It was my birthday
last week June 8.
And, it felt kind of weird.
To be honest, I’ve never been a huge fan of birthdays. (Well, I love celebrating other people’s birthdays, but don’t care to hype up my own). I’ve had a few jobs in the past where my coworkers never even knew my birthday and honestly, I didn’t mind.
My birthday this year was just like any other birthday, sort of. I was working (from home). I went on a run in the morning. I was lucky enough that our county went into modified Phase 1 just in time for my birthday so I was able to enjoy dinner outside with my family on my parents’ patio. The Seattle weather cooperated (i.e., no rain and it was kind of sunny).
It was my 33rd birthday.
I feel like for the past six months I have had to ask Bryce, “Wait, am I 32 or 33?” because I honestly couldn’t remember how old I was. I guess I’m at the age where I’ve lost track of exactly how old I am.
Either way, it feels weird. We continue to be in a global pandemic. I feel guilty.
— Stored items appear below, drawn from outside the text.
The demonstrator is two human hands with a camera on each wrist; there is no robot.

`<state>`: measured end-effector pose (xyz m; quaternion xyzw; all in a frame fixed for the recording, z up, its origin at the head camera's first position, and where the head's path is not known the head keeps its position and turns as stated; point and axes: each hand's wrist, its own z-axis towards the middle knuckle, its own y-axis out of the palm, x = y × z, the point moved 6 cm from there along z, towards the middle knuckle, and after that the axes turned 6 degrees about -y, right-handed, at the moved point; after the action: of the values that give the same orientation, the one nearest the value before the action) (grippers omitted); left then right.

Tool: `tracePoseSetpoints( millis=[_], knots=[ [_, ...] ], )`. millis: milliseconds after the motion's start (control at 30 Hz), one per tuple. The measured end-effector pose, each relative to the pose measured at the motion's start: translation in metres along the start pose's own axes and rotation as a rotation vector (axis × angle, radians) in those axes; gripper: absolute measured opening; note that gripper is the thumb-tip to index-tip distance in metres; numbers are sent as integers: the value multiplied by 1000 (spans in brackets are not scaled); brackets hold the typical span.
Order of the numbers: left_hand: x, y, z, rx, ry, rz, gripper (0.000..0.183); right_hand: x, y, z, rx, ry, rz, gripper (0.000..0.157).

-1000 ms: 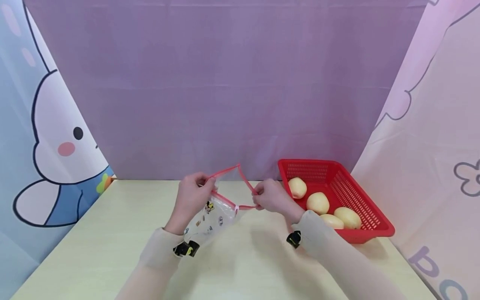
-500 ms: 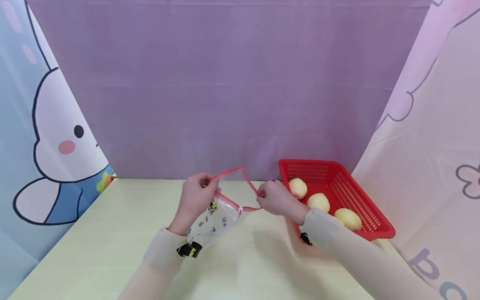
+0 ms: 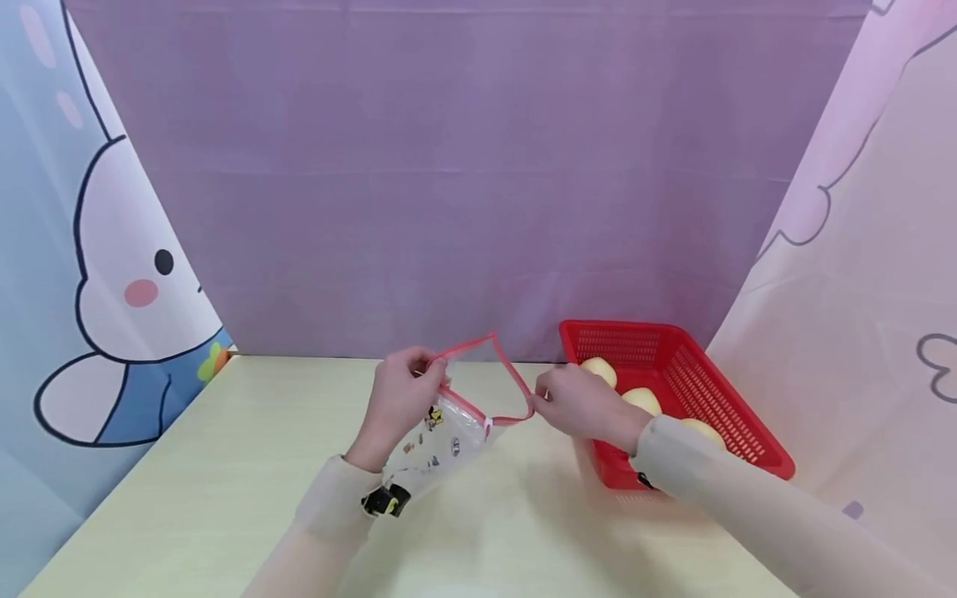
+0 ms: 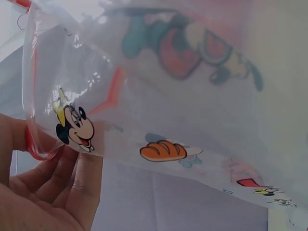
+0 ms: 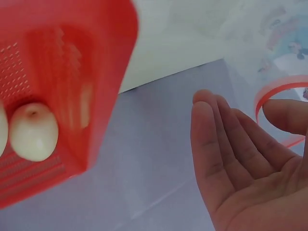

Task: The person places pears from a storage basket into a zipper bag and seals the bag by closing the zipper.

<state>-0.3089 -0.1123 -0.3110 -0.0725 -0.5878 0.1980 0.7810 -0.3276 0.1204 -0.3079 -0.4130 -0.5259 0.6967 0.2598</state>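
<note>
A clear plastic zip bag (image 3: 434, 444) with cartoon prints, a red-edged mouth and a small white slider (image 3: 488, 426) hangs over the table, its mouth spread wide. My left hand (image 3: 404, 403) pinches the red edge on the left side, thumb outside the bag. In the left wrist view the printed bag (image 4: 163, 120) fills most of the frame. My right hand (image 3: 586, 405) is at the mouth's right corner. The right wrist view shows that hand (image 5: 250, 163) with its fingers extended and the thumb apart from them, the thumb tip at the red rim (image 5: 276, 86).
A red plastic basket (image 3: 736, 407) stands at the right of the table (image 3: 247, 465), partly behind my right arm. Several pale yellow round fruits (image 3: 640, 400) lie in it; one fruit (image 5: 34, 134) shows a brown dimple. A purple cloth (image 3: 463, 183) hangs behind the table.
Both hands and the bag have shifted slightly right in the head view. The right hand has drifted further right, overlapping the basket's near side and hiding more of the fruits.
</note>
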Motion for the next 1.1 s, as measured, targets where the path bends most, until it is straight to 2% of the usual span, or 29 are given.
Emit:
tracePoseSetpoints(
  millis=[267,433,733,900,1100],
  knots=[
    [0,-1,-1,15,4,-2,16,12,-11,-4,-12,-30,-85,28],
    [-1,0,-1,22,4,-10,16,27,-19,-5,-5,6,-116,32],
    [1,-1,-2,38,5,-8,16,60,-28,-1,48,40,-300,66],
    [1,-1,-3,43,4,-6,16,84,-29,1,58,92,-282,79],
    [2,-2,-2,48,9,-9,16,105,-30,3,64,126,-253,84]
  ],
)
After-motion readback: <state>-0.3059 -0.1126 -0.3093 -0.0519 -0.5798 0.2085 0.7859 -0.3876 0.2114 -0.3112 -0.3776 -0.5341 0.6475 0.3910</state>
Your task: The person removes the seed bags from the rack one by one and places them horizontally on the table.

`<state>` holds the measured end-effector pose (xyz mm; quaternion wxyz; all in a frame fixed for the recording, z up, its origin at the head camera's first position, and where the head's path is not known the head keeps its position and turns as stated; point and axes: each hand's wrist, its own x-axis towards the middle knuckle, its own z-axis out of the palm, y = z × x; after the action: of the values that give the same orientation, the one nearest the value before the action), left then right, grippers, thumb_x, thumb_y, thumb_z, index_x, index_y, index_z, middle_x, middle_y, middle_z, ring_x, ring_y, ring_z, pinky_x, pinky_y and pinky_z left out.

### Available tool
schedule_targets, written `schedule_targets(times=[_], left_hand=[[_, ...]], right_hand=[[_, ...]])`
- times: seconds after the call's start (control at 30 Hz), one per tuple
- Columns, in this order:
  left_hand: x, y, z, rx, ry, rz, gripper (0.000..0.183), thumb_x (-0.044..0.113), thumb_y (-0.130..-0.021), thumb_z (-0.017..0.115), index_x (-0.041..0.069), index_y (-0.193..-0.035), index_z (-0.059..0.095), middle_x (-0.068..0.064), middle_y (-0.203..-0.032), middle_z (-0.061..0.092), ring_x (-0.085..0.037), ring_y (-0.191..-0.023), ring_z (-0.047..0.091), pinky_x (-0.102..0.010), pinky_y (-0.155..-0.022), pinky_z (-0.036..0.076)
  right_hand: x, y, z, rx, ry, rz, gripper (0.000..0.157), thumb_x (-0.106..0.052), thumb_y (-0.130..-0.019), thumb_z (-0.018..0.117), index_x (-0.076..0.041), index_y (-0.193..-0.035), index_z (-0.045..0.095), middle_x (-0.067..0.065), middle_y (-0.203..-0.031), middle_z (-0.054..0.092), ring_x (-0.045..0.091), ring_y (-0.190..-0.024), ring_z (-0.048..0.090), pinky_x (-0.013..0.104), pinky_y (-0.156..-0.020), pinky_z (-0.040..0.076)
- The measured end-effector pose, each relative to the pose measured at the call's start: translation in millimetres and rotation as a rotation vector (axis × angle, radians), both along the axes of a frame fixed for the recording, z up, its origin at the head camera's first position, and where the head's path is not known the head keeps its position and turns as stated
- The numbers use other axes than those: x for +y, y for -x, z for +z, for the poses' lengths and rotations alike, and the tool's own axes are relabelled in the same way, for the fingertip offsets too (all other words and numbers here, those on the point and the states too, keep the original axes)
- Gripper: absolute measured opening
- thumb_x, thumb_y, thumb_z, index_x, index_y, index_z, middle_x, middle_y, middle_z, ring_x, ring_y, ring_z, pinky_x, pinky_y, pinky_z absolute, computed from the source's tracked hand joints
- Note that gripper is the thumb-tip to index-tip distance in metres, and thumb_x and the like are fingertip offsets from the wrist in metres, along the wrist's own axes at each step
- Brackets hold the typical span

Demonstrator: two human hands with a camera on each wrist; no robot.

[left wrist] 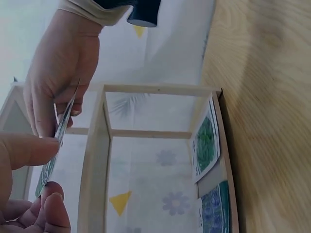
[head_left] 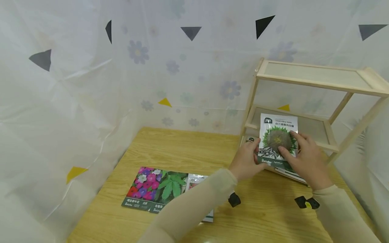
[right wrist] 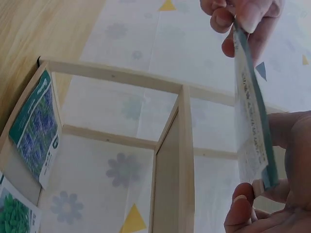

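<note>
A sunflower seed packet [head_left: 278, 140] is held up in front of the wooden shelf's middle tier, its printed face toward the head camera. My left hand [head_left: 247, 161] pinches it at the lower left edge, thumb in front. The right hand [head_left: 308, 158] grips its right side, with the thumb lying across the picture. Both wrist views show the packet [left wrist: 59, 138] nearly edge-on between the two hands. On the shelf's bottom tier lie a packet with purple flowers [right wrist: 38, 128] and one with green leaves [left wrist: 206, 143].
The two-tier-and-base wooden shelf [head_left: 322, 86] stands at the table's back right. Toward the front left, a petunia packet [head_left: 144, 185], a green-leaf packet [head_left: 171, 185] and a white-edged packet [head_left: 196, 179], partly behind the left sleeve, lie on the wooden table [head_left: 188, 145].
</note>
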<state>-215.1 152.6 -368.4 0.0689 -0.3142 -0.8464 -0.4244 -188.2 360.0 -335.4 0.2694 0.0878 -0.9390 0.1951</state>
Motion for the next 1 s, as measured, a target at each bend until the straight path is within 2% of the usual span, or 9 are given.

I can enjoy my 33rd birthday while Breonna Taylor didn’t live past 26. Obviously, she is not the only one.
This isn’t the first birthday I have felt this way. My childhood friend, Natalie, passed away at 18 from cancer. Every year since, I have felt a sense of guilt or weirdness that I always turn one year older while she remains 18.
However, since I am here on this Earth, I am doing all that I can to be kind, caring, listen and be the best human I can be.
Any other Geminis feel the same way? It probably doesn’t matter what your astrological sign is. I know others feel the same.
Take care, and to my fellow Geminis: Happy (belated) birthday. I know Gemini season is officially over, but, it’s still June. It’s still our birthday month!